▸ What is being asked:
Your answer must hold only the lines below from the line containing "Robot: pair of" through the line containing "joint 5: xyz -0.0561", each reproduced exactly.
=== Begin Enclosure ===
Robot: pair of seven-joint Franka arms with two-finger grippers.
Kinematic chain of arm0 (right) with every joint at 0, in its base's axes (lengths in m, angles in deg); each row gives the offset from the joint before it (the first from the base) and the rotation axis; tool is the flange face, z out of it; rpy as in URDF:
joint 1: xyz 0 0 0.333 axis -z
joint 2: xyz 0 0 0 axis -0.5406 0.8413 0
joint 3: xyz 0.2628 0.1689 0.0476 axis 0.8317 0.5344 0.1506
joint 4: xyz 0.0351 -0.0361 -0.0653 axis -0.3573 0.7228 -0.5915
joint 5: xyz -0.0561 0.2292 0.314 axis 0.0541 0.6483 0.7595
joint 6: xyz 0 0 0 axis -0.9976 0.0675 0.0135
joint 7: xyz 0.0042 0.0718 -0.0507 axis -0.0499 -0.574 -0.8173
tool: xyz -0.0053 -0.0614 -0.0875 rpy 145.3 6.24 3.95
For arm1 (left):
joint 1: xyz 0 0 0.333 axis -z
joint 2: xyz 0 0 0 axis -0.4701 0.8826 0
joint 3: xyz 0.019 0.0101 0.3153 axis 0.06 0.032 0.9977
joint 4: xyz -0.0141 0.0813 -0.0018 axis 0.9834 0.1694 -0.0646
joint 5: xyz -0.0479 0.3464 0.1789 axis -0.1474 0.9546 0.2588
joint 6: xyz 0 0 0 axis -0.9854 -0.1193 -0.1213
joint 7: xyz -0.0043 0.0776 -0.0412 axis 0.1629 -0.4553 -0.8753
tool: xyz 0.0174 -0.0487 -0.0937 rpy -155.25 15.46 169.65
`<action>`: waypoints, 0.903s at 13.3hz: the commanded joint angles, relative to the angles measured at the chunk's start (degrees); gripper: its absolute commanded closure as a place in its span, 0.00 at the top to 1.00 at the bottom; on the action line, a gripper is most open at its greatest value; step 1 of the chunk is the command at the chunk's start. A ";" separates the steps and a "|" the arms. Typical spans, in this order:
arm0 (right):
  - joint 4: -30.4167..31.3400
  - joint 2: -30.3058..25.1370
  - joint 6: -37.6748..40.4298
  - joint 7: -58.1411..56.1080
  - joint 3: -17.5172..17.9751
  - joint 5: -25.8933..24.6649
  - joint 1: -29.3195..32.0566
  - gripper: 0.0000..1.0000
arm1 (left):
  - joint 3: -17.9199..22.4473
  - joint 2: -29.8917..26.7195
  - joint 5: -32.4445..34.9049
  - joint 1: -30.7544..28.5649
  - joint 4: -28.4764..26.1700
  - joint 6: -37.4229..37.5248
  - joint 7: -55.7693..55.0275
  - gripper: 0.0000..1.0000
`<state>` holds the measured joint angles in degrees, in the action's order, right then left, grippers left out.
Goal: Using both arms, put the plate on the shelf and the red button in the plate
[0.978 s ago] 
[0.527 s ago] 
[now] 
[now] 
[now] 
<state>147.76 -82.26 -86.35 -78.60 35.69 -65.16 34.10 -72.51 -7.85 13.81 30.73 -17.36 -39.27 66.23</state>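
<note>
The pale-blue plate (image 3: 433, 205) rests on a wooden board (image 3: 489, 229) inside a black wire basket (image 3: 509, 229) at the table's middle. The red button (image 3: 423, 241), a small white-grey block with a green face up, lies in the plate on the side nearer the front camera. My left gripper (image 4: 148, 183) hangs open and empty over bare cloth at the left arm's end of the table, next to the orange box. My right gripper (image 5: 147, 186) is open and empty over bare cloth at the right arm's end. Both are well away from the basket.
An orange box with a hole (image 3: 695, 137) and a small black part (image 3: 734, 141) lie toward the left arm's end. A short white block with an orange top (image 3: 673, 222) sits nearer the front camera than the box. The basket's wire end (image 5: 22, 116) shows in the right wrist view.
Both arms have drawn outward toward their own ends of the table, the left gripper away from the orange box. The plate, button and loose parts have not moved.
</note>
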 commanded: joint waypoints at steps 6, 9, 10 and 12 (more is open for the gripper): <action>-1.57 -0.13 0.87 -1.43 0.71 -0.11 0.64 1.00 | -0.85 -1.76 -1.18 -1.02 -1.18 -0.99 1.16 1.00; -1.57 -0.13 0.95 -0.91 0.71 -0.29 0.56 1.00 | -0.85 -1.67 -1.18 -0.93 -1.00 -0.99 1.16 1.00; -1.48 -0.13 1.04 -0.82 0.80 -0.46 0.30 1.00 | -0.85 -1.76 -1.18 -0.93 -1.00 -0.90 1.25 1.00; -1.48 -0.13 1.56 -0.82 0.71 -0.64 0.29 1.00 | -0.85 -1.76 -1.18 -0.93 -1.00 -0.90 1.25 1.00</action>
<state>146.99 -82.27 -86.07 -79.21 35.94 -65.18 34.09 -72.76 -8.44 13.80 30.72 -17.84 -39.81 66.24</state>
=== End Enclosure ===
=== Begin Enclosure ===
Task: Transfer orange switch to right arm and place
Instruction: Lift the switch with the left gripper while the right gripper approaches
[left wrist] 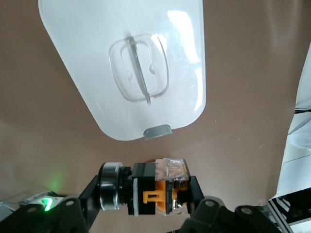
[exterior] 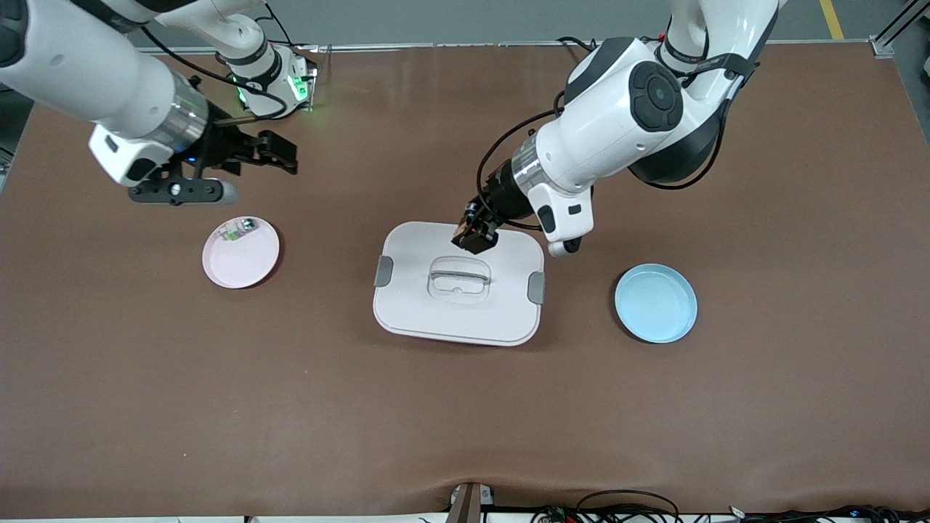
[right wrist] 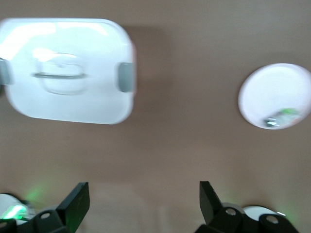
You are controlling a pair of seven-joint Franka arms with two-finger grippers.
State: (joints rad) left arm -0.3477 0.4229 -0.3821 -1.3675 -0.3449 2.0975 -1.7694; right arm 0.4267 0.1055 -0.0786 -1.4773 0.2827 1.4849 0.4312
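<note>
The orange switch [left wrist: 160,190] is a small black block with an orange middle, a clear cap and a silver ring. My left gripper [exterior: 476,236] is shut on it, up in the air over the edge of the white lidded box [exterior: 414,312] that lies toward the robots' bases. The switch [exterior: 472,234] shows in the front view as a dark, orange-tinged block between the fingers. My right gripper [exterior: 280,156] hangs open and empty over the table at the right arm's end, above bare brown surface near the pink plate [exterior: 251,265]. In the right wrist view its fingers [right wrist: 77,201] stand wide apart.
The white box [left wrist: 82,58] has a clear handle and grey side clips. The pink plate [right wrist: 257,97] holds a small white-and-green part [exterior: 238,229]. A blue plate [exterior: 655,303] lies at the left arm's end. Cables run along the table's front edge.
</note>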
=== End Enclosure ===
▸ Task response:
Robot: pair of seven-joint Franka arms with two-finger grippers.
Kinematic chain of arm0 (right) with every joint at 0, in its base's axes (lengths in m, angles in deg); each row gives the offset from the joint before it (the first from the base) and the rotation axis; tool is the flange face, z out of it; rpy as in URDF:
joint 1: xyz 0 0 0.333 axis -z
joint 2: xyz 0 0 0 axis -0.5406 0.8413 0
joint 3: xyz 0.2628 0.1689 0.0476 axis 0.8317 0.5344 0.1506
joint 4: xyz 0.0351 -0.0361 -0.0653 axis -0.3573 0.7228 -0.5915
joint 5: xyz -0.0561 0.2292 0.314 axis 0.0541 0.6483 0.7595

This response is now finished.